- Exercise: Count up the lines below where the word "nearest" shows up, and respond with the number alone.

- Data records:
=== Section Start ===

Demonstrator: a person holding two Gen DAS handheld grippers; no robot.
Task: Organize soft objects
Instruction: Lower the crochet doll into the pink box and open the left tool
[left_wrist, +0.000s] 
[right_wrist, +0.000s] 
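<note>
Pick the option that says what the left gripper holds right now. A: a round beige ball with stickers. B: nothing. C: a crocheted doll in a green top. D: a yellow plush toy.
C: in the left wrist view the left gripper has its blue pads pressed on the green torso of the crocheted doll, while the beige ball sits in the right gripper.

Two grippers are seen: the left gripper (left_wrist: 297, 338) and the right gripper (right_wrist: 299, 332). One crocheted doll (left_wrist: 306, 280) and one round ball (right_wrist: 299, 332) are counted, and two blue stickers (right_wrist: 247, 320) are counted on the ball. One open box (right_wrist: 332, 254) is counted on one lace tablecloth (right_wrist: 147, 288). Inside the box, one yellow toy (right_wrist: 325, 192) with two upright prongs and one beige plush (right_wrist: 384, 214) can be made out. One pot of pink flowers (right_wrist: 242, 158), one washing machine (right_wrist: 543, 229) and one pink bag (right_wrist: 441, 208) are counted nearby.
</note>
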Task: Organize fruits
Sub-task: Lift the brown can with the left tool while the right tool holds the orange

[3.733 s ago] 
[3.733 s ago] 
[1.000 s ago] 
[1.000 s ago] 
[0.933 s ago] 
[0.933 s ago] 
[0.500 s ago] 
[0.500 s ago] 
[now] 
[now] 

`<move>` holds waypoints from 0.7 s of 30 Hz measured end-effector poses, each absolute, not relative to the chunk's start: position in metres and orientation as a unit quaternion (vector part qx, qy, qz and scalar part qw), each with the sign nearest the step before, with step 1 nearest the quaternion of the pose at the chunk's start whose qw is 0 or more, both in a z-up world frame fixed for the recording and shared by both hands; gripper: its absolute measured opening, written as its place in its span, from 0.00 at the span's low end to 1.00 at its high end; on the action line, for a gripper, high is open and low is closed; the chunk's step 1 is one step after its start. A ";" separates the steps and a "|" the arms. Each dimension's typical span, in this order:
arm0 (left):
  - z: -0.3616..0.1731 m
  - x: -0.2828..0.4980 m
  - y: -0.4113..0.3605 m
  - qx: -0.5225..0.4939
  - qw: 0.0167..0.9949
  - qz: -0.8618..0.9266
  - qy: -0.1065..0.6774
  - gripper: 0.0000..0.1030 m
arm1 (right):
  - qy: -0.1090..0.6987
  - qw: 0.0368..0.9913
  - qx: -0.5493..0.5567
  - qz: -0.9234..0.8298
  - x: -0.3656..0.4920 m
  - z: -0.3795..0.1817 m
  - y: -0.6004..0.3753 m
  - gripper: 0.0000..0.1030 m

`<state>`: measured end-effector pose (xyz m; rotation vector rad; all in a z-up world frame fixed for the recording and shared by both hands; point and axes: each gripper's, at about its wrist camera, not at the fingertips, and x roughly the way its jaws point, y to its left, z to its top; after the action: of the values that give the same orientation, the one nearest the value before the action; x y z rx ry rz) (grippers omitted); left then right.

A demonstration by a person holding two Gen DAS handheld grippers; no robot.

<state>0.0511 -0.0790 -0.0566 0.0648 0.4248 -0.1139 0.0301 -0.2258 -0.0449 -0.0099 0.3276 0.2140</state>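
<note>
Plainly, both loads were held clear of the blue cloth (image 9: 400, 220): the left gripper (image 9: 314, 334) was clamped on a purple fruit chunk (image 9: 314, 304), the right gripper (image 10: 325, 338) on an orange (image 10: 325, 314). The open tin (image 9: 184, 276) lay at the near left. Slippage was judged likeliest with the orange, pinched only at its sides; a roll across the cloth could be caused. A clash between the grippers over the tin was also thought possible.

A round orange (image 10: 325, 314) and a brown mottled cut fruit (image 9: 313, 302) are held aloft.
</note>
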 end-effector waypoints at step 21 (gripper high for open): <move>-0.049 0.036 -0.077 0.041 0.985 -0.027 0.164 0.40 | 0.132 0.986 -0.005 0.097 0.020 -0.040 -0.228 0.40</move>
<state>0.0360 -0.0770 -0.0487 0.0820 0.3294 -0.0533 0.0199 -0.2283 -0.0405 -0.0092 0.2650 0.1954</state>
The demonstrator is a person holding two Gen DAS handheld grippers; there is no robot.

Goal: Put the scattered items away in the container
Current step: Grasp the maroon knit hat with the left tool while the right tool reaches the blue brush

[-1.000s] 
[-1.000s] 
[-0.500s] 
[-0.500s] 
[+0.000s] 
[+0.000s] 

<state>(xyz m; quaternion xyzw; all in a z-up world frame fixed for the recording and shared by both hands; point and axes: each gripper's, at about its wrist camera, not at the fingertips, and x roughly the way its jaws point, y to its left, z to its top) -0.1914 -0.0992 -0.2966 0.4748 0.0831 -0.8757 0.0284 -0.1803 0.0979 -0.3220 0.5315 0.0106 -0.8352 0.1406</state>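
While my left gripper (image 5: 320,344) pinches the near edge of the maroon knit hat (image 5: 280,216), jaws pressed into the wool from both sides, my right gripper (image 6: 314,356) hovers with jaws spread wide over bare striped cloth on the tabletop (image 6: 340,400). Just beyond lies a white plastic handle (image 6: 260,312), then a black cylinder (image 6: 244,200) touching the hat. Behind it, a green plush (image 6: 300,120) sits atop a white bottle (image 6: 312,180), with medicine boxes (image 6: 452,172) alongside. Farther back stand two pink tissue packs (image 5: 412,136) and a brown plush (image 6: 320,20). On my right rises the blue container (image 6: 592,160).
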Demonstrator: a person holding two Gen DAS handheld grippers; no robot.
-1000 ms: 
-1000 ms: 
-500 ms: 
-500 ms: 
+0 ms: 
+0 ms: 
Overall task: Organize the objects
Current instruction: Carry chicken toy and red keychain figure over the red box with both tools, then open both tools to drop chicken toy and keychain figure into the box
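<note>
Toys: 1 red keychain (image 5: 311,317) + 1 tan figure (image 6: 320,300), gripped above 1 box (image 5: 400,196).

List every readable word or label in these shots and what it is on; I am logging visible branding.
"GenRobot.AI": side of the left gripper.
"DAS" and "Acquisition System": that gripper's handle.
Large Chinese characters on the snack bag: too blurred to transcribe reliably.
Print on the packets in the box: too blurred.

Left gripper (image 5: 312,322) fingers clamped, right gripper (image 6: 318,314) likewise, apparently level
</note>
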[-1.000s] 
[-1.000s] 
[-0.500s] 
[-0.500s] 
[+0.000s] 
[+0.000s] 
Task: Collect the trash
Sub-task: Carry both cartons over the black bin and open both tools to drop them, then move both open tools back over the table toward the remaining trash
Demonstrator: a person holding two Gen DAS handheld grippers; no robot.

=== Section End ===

- Answer below: 2